From the outset, Rachel’s visit was envisaged as an opportunity for the SCI to build bridges with and between Cemaden Education’s Network of Schools and Communities for Disaster Risk Prevention and the Manchester Environmental Education Network (MEEN). The work of both organisations – in geographically-distant contexts and in response to different manifestations of socioenvironmental vulnerabilities – is consistent with the action-oriented transformations approach set out by the editors of Action Research. Cemaden Education’s work aims to contribute to more sustainable and resilient societies by building curriculum skills and research competencies in schools. The team has equipped schools to become micro-risk monitoring and prevention centres in regions where increasingly unpredictable weather is resulting in flooding and landslides. Much of MEEN’s recent work has centred on working with pupils to research their school’s soil quality, which often reveals contamination and impoverishment. Heavy rains, which experts predict will be one outcome of climate change, could expose impoverished soils and this is one reason why MEEN is simultaneously delivering a social action project on climate change through intergenerational carbon classrooms.
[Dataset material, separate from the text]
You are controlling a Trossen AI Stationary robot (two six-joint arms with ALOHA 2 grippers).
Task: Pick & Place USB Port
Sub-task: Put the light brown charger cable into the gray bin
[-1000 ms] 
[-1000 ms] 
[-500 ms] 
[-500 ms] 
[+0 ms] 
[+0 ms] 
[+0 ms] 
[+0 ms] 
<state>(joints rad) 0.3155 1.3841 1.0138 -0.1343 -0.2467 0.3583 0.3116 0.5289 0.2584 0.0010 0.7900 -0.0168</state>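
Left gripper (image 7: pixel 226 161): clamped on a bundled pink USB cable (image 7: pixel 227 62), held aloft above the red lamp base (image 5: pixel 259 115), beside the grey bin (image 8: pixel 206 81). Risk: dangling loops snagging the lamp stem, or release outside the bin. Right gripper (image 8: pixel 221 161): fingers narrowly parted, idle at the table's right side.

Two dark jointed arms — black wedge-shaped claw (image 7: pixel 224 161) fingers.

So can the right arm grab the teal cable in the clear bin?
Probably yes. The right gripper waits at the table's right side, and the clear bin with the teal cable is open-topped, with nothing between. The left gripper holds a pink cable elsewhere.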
Cemaden and MEEN share an understanding of climate-related hazards as socio-environmental, requiring responses ‘from top-down and bottom-up, involving multiple stakeholders in dialogue and collaboration at every stage of the process’, as argued by Rachel Trajber and colleagues. For MEEN this works as a three-stage process: learn, act, share. Both organisations seek to cultivate spaces for intergenerational learning:  taking young people’s concerns and knowledge seriously without making them solely responsible for action, as MEEN Coordinator Rachael Lock writes with Susan Brown

Having called the collaboration between the SCI, Cemaden and MEEN ‘Building Bridges’, we reflect on the bridges built and those remaining to be built through a series of questions that have grown out of our work together.

‘Do people in Brazil have climate change like we have climate change?’

This question, raised by a pupil at a primary school where we planted trees to offset Rachel’s flights, sums up the enquiry at the heart of our collaboration. Rachel responded that we (humanity) are in the same boat, but on different parts of the boat, some of which are more vulnerable than others.

This is being illustrated through the social cartography work that we are undertaking with schools in Manchester, Santarém (Pará, Brazil) and São José dos Campos (São Paulo, Brazil). Students are mapping hazards, areas of risk and vulnerable populations onto aerial maps of the areas around their schools. They are creating overlays on these maps to show alternative scenarios: one overlay showing the risks that could be heightened by climate change, another showing ways that the communities can become more resilient to climate risks. The three schools are in dialogue about similarities and differences in risks and potential responses that the mapping is helping them to see.

At an intergenerational conference on climate change, risk and resilience on 22 March, students from all three schools presented (live or through a video-link up) their work-in-progress and discussed some of these emerging similarities and differences.

Is the city a context for deliberation or a site that innovation gets done to?

Image of two people working with an aerial city view map

A cartographer working with a city map.

This question, part of a series of questions orienting the SCI’s  Cities and (Post)Sustainability working group, provided a platform to discuss with the working group the ways that young people are frequently affected by city innovations – for good or ill – yet are much less frequently consulted on these innovations. Recently, there have been proposals to build schools in Greater Manchester and elsewhere on reclaimed land (which, as former waste collection or industrial sites, may contain harmful contaminants). It is worth considering what suggestions young people – who will spend the most time in these ‘sites of innovation’ – might make if they were consulted in a meaningful way on such plans.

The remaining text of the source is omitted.